The moves cheered some analysts, who said E-Trade was stigmatized by the controversy that often seemed to surround Cotsakos.
E-Trade's stock, which has plummeted 93% from its 1999 peak, traded higher for much of Friday after the resignation was announced, before closing unchanged at $4.49 on the New York Stock Exchange.
"I thought it was long overdue," said Rachel Barnard, an analyst at Morningstar Inc. "Cotsakos was a bit of an anachronism from the hype-filled Internet days, and in that sense it was about time the company matured out of that early stage."
Caplan "seems more focused on the fundamentals rather than just go-go-go," she said. "It will also help the company jettison its image of lax governance standards. It gives E-Trade a chance to make a fresh start."
Cotsakos sparked outrage among corporate governance watchers and triggered an investor lawsuit when his 2001 pay package of $78 million -- for a year in which E-Trade's stock fell 53% -- was made public.
The company later reduced the pay package, but the controversy lingered as some critics saw Cotsakos as a symbol of corporate greed.
"The pay package was a hard pill for investors to swallow," said Todd Halky, analyst at Putnam Lovell NBF Securities.
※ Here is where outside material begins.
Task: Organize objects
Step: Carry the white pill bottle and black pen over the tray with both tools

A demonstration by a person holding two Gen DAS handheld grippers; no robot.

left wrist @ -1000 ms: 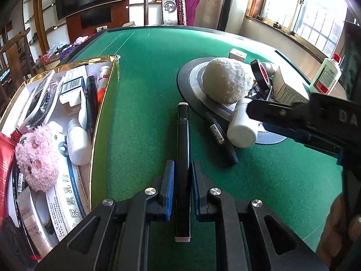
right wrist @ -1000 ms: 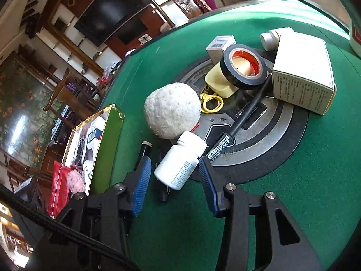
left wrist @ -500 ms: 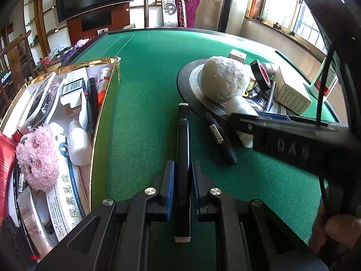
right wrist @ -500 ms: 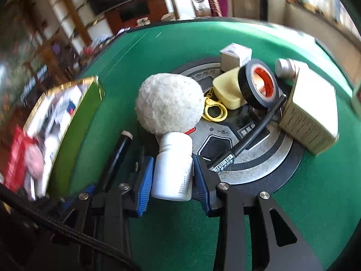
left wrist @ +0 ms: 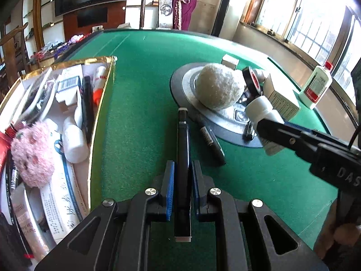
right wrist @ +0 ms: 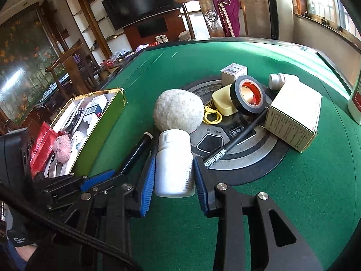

Given their qualms about Cotsakos, Halky added, "a lot of institutions sold their positions, and they may be leery of reinvesting in the company, even with these attractive valuations on the stock."
Halky credited the "visionary" Cotsakos with successfully building E-Trade from a discount brokerage into a diversified financial platform, starting with the acquisition of Telebanc Financial Corp. in 2000. But Caplan, the analyst said, has the knowledge base from his experience in both the banking and brokerage industries to lead the company in its next phase.
Caplan has been with E-Trade throughout its evolution and has worked closely with Cotsakos, Halky noted.
As for Cotsakos, E-Trade's Dotson said, he plans to write business books, teach underprivileged children and mentor young entrepreneurs.